(C) The structure of the dpr and metQIN promoters. -10 and −35 regions of the promoters are shown by the boxes. The start codon is labeled by blod fonts. The predicted PerR-box is underlined. The effects of H2O2 on the transcriptional regulation were tested. Bacteria were stimulated by 10 μM H2O2
for 10 min, the expression levels of dpr and metQIN were analyzed by qRT-PCR. As shown in Figure 4A, dpr and metQIN was obviously induced in SC-19 but not in ΔperR (cultured in TSB). Then, the EGFP reporter strains were check details used, the MFI of strains SC-19:EGFP and ΔperR:EGFP in chemical defined medium (CDM) was measured. As shown in Figure 4B, for the strain SC-19:EGFP, growth in medium with 50 μM zinc and 50 μM manganese led to a low green fluorescence MAPK inhibitor level, and no obvious induction by H2O2 (10 μM) could be detected.

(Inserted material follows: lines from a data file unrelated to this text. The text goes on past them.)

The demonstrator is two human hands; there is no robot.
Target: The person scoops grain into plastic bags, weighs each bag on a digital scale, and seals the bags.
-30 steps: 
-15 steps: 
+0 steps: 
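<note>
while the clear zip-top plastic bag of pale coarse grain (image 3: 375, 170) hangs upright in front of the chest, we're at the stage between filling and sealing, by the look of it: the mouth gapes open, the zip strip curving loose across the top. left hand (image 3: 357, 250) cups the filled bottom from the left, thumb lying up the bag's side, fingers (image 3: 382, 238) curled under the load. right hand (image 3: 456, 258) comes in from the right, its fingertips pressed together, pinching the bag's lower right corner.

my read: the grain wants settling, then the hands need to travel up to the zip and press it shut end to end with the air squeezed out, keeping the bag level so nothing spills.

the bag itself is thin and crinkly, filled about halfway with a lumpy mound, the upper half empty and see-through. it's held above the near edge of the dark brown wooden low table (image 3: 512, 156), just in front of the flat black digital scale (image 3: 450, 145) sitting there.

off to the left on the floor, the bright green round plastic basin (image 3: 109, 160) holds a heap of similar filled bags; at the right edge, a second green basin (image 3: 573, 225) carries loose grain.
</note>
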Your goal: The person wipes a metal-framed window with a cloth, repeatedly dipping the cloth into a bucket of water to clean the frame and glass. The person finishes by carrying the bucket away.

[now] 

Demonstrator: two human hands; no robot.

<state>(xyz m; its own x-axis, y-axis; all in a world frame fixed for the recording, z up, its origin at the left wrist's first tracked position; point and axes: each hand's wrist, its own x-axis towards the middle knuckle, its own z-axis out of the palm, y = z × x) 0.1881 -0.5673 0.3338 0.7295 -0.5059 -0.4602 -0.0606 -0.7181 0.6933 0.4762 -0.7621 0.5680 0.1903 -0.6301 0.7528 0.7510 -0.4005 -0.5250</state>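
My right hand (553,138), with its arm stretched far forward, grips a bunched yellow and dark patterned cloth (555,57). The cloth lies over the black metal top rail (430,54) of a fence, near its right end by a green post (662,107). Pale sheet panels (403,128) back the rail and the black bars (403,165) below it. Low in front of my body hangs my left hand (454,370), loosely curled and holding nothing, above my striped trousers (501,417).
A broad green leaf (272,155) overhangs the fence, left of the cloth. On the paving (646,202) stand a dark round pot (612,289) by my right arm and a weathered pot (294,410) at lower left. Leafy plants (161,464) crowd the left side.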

In contrast, when grown in medium with 50 μM zinc and 50 μM iron, SC-19:EGFP expressed a relatively high level of EGFP, and the MFI was about two-fold higher after induction by H2O2 for 1 h. The MFI of strain ΔperR:EGFP was high and had no significant change in each condition. These results suggest that PerR regulated the target operons by binding to the promoter region, and the derepression was induced by H2O2 and influenced by metal ions. Figure 4 H 2 O 2 and metal ions affect the expression of the PerR regulon. (A) Relative transcript levels of dpr and metQIN after 10 μM H2O2 stimulating. (B) Expression of EGFP in strains SC-19 and ΔperR in the CDM supplemented with different metal ions. The cells were grown to mid-log phase in the basal CDM with 50 μM Zn2+ and 50 μM Fe2+ or Mn2+ and treated with or without 10 μM H2O2 cAMP 4 times in every 15 min. The final mean fluorescence intensity (MFI) was calculated
by each sample’s MFI deducting the MFI of negative control (no EGFP inserted SC-19). Roles of dpr in H2O2 resistance in S. Suis H2O2 sensitivity analysis suggested that PerR was involved in oxidative stress response and we have found that dpr was directly regulated by PerR in S. suis. dpr encodes a Selonsertib nmr peroxide resistance protein, previous study has found that dpr mutant was highly sensitive to H2O2[24]. To test the role of dpr in H2O2 resistance, the dpr gene was inactivated in strains SC-19 and ΔperR. The resultant mutant strains Δdpr and ΔperRΔdpr were subjected to the H2O2 sensitivity assay. Both dpr mutant strains exhibited <1% survival after incubation with 10 mM H2O2 (Figure 2B). Inactivation of dpr led to near loss of H2O2 defensive capability in both Δdpr and ΔperRΔdpr strains. However, there was no obvious difference in the survival rate between Δdpr and ΔperRΔdpr, suggesting that the increased H2O2 resistance of the perR mutant probably results of the derepression of dpr. Role of methionine in H2O2 resistance in S. Suis Expression of the methionine ABC transporter metQIN was upregulated in the ΔperR, therefore, methionine uptake may have been increased in the mutant.